## Exercise
Count up every line of the data in which "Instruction" occurs. The reply is one number and nothing more.

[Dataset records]
---+---
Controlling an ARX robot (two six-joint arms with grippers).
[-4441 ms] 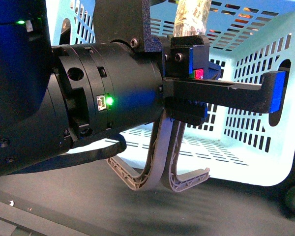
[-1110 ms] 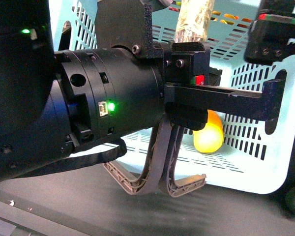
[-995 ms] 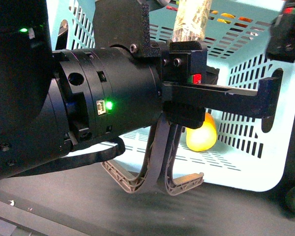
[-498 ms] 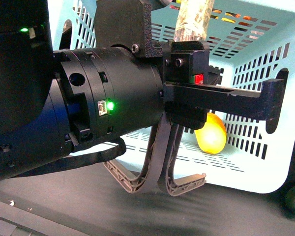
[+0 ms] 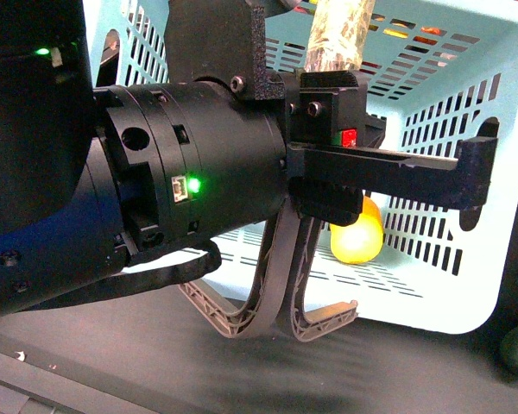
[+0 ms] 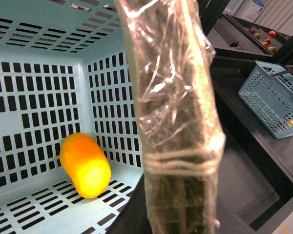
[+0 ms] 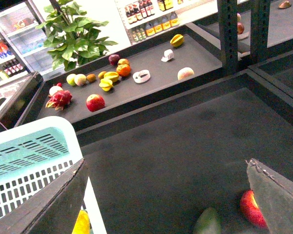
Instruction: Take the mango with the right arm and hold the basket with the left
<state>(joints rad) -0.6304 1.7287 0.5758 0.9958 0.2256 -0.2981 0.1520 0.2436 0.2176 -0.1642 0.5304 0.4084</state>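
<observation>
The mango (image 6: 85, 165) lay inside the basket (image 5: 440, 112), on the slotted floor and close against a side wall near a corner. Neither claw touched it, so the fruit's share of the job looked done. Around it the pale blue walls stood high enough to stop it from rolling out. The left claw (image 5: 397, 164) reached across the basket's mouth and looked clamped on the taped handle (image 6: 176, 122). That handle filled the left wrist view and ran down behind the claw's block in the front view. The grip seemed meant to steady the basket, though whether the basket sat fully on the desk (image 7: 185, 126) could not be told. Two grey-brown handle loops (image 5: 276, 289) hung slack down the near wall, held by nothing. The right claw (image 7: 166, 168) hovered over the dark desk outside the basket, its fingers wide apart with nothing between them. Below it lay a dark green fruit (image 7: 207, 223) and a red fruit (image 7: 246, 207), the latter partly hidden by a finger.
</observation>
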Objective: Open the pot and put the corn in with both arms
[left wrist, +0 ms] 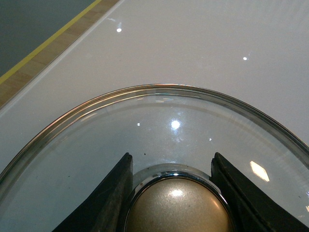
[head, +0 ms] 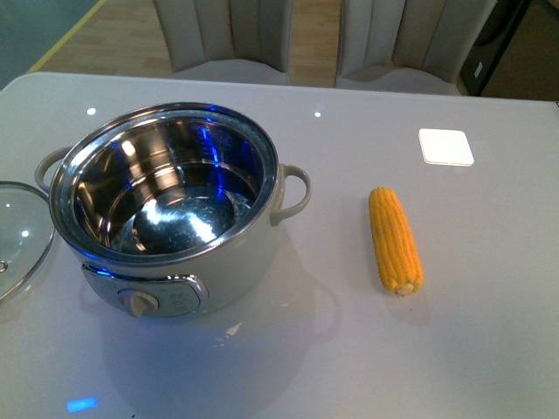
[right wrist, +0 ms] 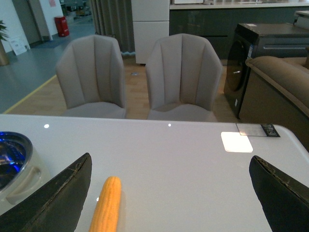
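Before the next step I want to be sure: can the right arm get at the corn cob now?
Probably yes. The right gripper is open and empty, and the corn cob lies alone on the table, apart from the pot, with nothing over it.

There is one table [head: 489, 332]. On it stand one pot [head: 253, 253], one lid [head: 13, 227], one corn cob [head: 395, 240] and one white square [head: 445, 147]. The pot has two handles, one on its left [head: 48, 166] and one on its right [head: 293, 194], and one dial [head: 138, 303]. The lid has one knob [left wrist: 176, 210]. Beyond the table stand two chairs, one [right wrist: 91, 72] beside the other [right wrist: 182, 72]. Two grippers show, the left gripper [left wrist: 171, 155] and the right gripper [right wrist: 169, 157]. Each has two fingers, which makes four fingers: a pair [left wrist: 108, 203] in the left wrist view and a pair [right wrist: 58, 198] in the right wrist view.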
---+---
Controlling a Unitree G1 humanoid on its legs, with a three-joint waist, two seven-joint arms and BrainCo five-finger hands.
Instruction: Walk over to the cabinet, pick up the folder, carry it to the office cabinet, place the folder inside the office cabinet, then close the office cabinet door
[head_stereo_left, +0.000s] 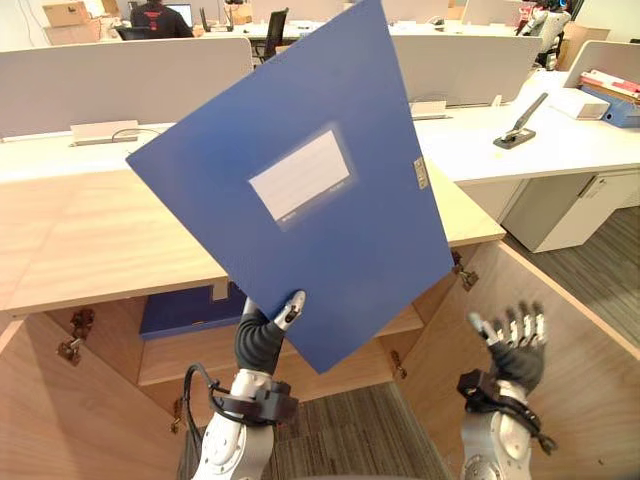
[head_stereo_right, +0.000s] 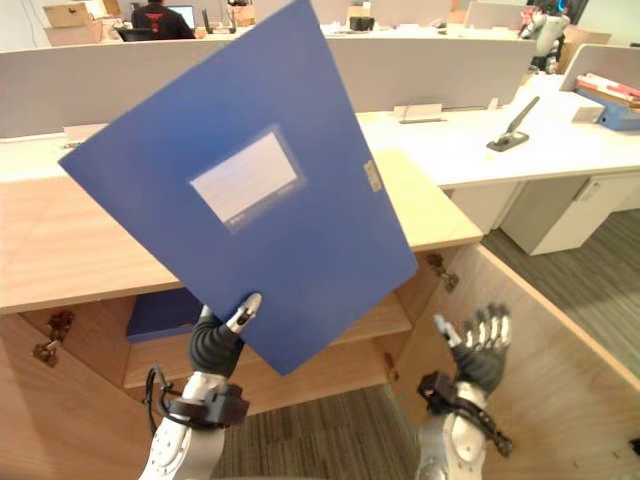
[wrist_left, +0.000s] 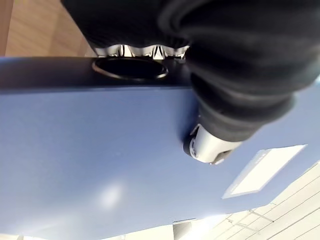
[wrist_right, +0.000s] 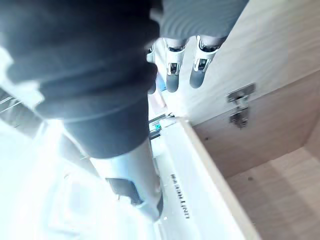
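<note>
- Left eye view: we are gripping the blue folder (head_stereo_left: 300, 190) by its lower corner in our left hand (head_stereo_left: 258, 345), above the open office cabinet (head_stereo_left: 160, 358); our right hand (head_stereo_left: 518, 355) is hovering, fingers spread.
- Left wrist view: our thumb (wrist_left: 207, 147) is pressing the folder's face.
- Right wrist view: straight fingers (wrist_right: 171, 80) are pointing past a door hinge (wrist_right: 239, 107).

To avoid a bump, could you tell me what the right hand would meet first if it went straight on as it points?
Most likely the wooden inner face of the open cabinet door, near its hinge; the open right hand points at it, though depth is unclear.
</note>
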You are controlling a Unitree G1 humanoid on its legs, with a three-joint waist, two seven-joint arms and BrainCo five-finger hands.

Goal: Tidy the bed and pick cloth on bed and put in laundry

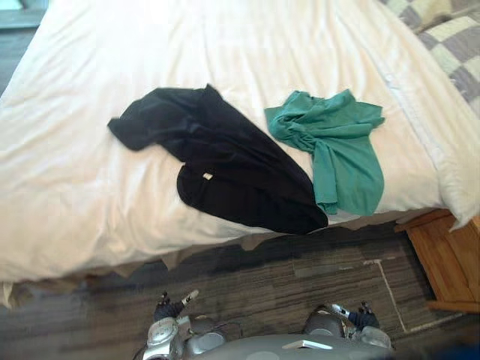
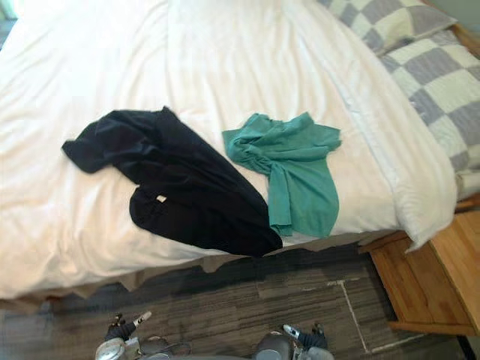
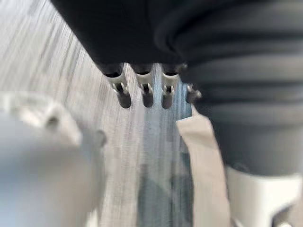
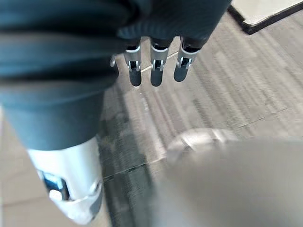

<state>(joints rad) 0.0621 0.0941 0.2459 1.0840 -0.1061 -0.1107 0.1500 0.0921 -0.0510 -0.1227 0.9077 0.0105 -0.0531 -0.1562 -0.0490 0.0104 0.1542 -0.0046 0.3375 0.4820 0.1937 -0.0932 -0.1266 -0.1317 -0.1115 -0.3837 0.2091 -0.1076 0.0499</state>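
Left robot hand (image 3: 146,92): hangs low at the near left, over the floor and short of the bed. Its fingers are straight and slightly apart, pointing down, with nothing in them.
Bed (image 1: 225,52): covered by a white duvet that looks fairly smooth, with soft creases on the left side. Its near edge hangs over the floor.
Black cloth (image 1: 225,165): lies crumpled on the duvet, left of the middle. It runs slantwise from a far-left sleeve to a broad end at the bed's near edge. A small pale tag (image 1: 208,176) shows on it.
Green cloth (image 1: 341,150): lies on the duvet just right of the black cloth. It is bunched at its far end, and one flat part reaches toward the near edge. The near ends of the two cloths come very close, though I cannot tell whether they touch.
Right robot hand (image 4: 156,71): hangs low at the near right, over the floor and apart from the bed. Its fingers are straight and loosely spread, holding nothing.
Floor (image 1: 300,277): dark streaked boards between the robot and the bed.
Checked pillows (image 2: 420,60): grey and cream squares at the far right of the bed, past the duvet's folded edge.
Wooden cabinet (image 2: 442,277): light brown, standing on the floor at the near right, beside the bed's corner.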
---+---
## Answer for the task
2